Which lines of the records below contain the string "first"? Report each of them.

──────── Provided records ────────

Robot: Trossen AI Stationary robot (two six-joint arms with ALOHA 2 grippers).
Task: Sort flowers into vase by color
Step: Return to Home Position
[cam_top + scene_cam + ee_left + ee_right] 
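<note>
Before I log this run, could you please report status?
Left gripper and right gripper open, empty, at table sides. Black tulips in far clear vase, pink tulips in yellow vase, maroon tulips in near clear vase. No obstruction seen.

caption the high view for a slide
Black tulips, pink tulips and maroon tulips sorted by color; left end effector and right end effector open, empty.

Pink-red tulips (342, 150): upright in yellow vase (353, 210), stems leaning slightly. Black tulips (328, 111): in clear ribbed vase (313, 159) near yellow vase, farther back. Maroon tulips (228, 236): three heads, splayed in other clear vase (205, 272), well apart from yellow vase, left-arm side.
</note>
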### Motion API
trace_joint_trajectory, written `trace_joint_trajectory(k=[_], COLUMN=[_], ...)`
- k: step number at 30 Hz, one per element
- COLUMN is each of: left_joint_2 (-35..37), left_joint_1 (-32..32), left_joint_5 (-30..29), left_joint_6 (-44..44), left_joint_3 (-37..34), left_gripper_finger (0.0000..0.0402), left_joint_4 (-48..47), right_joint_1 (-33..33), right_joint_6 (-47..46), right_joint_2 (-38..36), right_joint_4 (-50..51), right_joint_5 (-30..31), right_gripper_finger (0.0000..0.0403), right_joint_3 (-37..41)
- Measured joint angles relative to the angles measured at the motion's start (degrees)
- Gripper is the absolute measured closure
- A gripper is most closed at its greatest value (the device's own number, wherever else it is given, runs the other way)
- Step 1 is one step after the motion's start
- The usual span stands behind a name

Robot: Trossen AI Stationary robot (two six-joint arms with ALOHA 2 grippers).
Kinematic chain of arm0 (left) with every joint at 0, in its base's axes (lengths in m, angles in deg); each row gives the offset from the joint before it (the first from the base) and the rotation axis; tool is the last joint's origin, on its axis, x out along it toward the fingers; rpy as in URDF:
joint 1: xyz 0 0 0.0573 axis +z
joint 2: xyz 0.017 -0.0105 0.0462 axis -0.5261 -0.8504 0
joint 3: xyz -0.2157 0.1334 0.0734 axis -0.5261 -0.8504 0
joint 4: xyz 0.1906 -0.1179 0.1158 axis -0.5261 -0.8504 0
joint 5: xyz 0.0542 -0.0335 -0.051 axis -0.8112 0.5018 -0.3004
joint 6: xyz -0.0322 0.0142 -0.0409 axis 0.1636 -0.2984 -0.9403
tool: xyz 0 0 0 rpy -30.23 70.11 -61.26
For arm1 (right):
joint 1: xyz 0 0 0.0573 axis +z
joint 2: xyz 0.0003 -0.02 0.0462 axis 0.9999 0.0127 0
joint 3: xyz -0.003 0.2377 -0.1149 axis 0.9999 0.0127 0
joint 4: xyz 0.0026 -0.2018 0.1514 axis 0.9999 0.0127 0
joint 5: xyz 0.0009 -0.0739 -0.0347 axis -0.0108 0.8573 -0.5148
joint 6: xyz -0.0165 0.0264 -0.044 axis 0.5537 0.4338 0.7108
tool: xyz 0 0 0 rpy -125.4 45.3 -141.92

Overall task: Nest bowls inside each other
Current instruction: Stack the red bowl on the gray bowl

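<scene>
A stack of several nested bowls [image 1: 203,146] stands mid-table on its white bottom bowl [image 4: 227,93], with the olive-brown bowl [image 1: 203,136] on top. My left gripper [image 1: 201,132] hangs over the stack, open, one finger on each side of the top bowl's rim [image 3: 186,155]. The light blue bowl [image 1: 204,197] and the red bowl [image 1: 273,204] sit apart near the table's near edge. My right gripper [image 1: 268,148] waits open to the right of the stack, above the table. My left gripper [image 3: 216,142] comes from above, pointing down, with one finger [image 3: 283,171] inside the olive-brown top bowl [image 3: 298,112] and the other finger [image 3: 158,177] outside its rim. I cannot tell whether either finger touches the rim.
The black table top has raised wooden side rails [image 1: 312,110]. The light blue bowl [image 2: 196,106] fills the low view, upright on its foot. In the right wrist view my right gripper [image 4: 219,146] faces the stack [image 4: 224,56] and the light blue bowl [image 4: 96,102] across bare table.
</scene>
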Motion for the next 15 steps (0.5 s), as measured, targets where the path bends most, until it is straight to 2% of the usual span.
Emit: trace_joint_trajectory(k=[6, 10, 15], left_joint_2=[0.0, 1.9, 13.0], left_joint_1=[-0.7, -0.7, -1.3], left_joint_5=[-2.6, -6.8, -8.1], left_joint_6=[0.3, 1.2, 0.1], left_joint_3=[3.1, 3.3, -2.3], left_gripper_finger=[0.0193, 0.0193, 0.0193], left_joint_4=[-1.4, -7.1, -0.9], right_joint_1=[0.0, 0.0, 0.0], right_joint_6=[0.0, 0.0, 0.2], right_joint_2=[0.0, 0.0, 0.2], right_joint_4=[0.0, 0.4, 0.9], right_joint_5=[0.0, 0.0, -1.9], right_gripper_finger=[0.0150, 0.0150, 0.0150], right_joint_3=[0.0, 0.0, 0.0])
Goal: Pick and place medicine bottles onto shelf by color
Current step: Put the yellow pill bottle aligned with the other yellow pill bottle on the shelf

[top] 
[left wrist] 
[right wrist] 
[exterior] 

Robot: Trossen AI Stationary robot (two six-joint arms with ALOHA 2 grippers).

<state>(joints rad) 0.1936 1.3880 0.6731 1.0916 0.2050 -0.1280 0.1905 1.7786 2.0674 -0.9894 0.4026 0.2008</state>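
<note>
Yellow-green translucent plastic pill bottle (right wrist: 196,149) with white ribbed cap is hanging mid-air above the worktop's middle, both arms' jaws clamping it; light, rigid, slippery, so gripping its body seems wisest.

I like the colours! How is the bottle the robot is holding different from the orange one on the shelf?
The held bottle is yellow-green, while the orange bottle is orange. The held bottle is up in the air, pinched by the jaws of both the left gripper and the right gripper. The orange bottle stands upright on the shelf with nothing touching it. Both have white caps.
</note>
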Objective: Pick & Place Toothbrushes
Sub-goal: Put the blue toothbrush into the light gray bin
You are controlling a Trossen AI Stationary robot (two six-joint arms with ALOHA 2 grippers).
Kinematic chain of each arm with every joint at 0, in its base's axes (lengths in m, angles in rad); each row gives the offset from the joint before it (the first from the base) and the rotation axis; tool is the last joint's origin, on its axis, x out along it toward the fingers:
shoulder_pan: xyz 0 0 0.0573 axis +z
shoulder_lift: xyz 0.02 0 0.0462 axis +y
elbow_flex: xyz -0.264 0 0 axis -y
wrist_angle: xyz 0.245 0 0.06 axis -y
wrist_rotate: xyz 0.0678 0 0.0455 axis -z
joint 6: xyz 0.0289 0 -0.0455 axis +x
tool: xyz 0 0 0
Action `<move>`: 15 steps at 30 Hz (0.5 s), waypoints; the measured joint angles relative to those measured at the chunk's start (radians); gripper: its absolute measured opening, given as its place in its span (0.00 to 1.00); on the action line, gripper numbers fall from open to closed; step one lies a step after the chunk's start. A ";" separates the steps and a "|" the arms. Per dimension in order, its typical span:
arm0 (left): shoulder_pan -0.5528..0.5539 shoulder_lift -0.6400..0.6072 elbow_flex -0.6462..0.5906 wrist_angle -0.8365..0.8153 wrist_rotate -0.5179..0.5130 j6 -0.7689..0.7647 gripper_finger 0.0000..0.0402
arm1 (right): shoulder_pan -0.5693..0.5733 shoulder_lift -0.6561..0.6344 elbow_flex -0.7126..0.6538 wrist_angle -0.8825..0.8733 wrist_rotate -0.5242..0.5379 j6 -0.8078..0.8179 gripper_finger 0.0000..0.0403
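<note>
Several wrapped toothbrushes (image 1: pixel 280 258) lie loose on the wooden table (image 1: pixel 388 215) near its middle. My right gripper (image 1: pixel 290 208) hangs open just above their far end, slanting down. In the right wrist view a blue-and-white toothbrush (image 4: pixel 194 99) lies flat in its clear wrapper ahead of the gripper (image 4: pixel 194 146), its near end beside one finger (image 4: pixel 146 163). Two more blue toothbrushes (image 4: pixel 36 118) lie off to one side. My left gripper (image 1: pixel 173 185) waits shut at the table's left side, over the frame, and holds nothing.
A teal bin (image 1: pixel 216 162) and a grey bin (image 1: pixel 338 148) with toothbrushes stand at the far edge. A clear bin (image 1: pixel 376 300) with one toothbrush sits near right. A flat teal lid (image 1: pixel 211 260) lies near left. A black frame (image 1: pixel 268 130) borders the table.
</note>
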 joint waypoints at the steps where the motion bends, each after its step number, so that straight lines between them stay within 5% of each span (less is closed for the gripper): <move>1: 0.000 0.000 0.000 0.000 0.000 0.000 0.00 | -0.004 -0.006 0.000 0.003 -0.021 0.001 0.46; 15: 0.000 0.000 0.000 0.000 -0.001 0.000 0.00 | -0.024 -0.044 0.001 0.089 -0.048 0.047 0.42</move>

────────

Exercise response —
Kinematic chain of arm0 (left) with every joint at 0, in its base's axes (lengths in m, angles in deg); each row gives the offset from the joint before it (the first from the base) and the rotation axis; tool is the last joint's origin, on its axis, x out along it toward the fingers; rpy as in URDF:
Kinematic chain of each arm with every joint at 0, in its base's axes (lengths in m, angles in rad); each row gives the offset from the joint before it (the first from the base) and the rotation axis; tool is the last joint's origin, on its axis, x out along it toward the fingers:

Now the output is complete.